Но композитор Скрябин считался новатором, а композитора Рахманинова обвиняли и в традиционализме – не поспевает за обновлением музыкального языка, и в эклектизме – этим убийственным словом равно клеймили и жалких эпигонов Чайковского, и Римского-Корсакова, и тех, кто продолжал ведущую линию русского искусства: его человечность, лиризм, духовную ясность и, сквозь всю скорбь и печаль, веру в будущее. Передовое студенчество ценило Рахманинова, оно слышало в его «Весенних водах» не только шум молодой воды, а во Втором концерте не только сердечную грусть. Да разве студенты распоряжаются музыкальными репутациями? Их создают кружки, салоны и в первую голову влиятельные критики. В Петербурге авторитетный Каратыгин, а в Москве не менее громкий Сабанеев яростно разрушали музыкальное здание Рахманинова. А завороженные романтическим подъемом молодого Скрябина души ныне самозабвенно упивались его «звуко-цветом».

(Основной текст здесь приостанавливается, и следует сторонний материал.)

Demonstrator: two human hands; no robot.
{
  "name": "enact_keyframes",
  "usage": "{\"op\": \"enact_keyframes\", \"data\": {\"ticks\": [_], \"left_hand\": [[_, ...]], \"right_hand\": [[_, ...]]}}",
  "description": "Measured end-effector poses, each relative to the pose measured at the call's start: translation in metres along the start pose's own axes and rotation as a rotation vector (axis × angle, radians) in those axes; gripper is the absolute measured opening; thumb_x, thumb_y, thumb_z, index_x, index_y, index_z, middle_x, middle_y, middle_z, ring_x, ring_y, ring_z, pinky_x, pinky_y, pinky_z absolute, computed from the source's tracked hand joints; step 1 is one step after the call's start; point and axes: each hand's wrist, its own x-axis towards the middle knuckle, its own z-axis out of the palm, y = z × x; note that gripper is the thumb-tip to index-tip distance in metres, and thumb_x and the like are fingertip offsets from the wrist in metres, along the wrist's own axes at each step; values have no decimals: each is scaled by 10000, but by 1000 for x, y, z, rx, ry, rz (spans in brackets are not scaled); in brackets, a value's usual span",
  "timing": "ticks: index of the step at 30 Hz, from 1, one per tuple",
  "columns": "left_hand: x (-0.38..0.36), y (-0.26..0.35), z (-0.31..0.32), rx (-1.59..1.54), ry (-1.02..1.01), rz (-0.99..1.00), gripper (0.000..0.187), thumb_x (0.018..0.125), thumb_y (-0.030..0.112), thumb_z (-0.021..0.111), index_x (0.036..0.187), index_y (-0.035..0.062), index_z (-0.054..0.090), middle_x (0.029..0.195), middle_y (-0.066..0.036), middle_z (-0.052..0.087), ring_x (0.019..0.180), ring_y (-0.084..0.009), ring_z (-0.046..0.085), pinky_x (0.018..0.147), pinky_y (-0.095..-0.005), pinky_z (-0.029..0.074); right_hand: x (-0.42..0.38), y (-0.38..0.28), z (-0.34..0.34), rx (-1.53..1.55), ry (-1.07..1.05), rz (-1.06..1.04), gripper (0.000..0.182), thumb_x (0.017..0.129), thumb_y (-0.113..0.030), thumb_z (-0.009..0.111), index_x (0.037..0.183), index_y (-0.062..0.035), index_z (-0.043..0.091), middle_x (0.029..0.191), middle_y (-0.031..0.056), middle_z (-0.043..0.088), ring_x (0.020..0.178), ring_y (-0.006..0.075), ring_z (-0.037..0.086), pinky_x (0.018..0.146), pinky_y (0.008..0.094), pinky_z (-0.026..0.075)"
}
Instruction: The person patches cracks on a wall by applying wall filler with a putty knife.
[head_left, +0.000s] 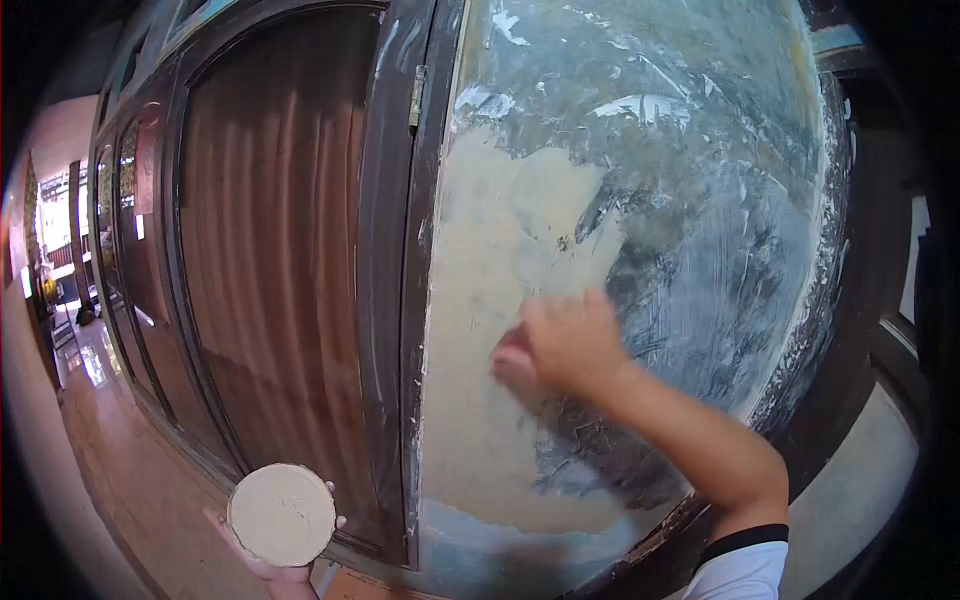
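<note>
My left hand [268, 572], low in the view, supports a round container [282, 514] filled with a smooth cream-coloured paste. Its fingers wrap the underside and right edge. Against the wall, my right hand [560, 345] is blurred, with its fingers curled; whatever it grips is too smeared to make out. A cream layer [480, 230] covers the wall's left part, around and below that hand. Bare grey-green wall [700, 230] with dark patches and white streaks shows above and to the right.
A dark wooden frame [390, 250] with a hinge borders the wall on the left, beside a curtained glass pane [280, 250]. Dark trim [820, 220] runs down the right edge. Shiny floor tiles [120, 430] lie at lower left; cardboard [365, 585] shows at the bottom.
</note>
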Motion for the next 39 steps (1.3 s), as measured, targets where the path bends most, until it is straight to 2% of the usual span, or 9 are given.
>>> {"op": "enact_keyframes", "data": {"ticks": [7, 11, 17, 20, 24, 29, 31, 32, 39], "left_hand": [[-6, 6, -11, 56, -34, 40, 1022, 856, 880, 386, 1484, 77, 456, 1472, -311, 451, 1239, -684, 434, 759, -868, 456], [-9, 14, -19, 101, -57, 62, 1007, 861, 880, 376, 1480, 92, 471, 1462, -298, 472, 1257, -668, 435, 770, -857, 463], [-10, 2, -8, 64, -16, 67, 1001, 863, 871, 379, 1479, 87, 473, 1450, -299, 485, 1238, -666, 453, 755, -855, 468], [-13, -7, 2, 74, -46, 24, 1027, 859, 873, 387, 1495, 68, 437, 1468, -329, 442, 1244, -689, 424, 761, -895, 433], [-13, -9, -2, 88, -43, 32, 1042, 844, 872, 420, 1503, 65, 417, 1464, -332, 442, 1241, -684, 432, 763, -896, 435], [-21, -2, 1, 46, 130, 115, 1042, 835, 885, 413, 1487, 73, 434, 1452, -332, 456, 1205, -661, 491, 778, -866, 466], [-18, 6, -11, 164, -430, -16, 1136, 809, 876, 511, 1615, 115, 263, 1623, -337, 229, 1408, -661, 261, 1040, -792, 371], [-21, -11, 24, 86, 163, 136, 1061, 825, 909, 391, 1490, 85, 439, 1445, -343, 459, 1134, -650, 547, 750, -843, 494], [5, -43, 43, 13, -43, -119, 1144, 808, 950, 343, 1516, 54, 409, 1460, -372, 432, 1132, -673, 529, 764, -819, 502]], "right_hand": [[65, 226, -129, -77, 615, 881, 846, 811, -769, 644, 1126, 15, 627, 1000, 250, 726, 954, 386, 724, 824, 467, 556], [57, 200, -100, 202, 614, 632, 715, 826, -663, 705, 1034, 16, 616, 958, 245, 723, 906, 387, 721, 777, 460, 552], [24, 37, -31, 101, 9, 41, 621, 825, -687, 674, 925, -80, 594, 827, 150, 719, 724, 378, 684, 740, 482, 499], [32, 42, -28, -76, 69, 2, 621, 835, -689, 656, 932, -79, 592, 828, 125, 723, 749, 371, 697, 755, 488, 502], [81, 139, -109, -145, 275, 654, 815, 836, -798, 589, 1086, -23, 627, 961, 221, 735, 916, 387, 727, 809, 522, 550], [71, 223, -139, -161, 600, 856, 860, 805, -804, 614, 1124, -6, 639, 1017, 258, 734, 984, 436, 716, 852, 513, 553], [71, 191, -133, -82, 504, 750, 800, 824, -766, 631, 1078, -8, 636, 978, 244, 737, 947, 413, 727, 808, 499, 561], [71, 177, -121, 63, 447, 619, 735, 845, -731, 639, 1019, -17, 621, 918, 223, 734, 872, 382, 735, 746, 476, 565], [68, 82, -55, -165, 120, 102, 644, 871, -700, 612, 952, -61, 580, 789, 148, 720, 654, 330, 686, 728, 464, 482]]}}
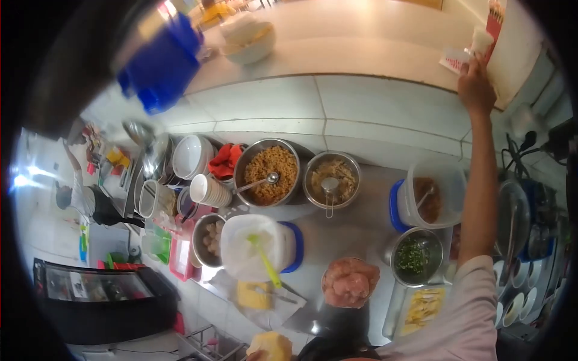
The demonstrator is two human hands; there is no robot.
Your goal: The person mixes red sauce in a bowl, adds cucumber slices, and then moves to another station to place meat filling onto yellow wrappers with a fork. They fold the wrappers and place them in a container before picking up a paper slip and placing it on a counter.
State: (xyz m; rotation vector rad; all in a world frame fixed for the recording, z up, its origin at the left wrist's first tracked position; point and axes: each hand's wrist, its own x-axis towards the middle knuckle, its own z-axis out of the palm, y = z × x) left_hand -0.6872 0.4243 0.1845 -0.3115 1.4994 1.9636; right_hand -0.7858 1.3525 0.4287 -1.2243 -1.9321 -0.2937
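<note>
My right hand [477,88] reaches up to the ledge at the upper right, its fingers closed on a small white object [481,42] whose kind I cannot make out. Beside those fingers stands a white card with red lettering [454,61]. At the bottom edge, my left hand [256,356] shows only in part, gripping a pale yellow rounded lump [271,345]. Near it, a yellow block [254,295] lies on the counter by a knife-like utensil [283,297]. A heap of raw, pale pink meat [350,283] sits in front of my body.
Along the steel counter [355,225] stand a large bowl of brown crumbly food [271,171], a strainer bowl [332,180], a tub with a green spatula [264,259], chopped greens [413,257] and a tub of brown sauce [428,201]. Another person [84,195] stands far left.
</note>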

В памяти занозой осталось одно столкновение со Скрябиным. Да нет, столкновения не получилось, Александр Николаевич ушел от спора, хоть и слегка надувшись, но почти высокомерно, настолько не интересовало его мнение Рахманинова вместе со всей музыкой друга детства. Рахманинов в присутствии Скрябина и нескольких музыкантов читал с листа партитуру «Прометея». Первый аккорд потряс его своей красотой, но дальше... «Какого цвета тут музыка?» – иронически спросил он по поводу tastiera per lace[6]. «Не музыка, а атмосфера, окутывающая слушателя. Атмосфера фиолетовая», – с обидной снисходительностью, словно недоумку, пояснил Скрябин и захлопнул партитуру.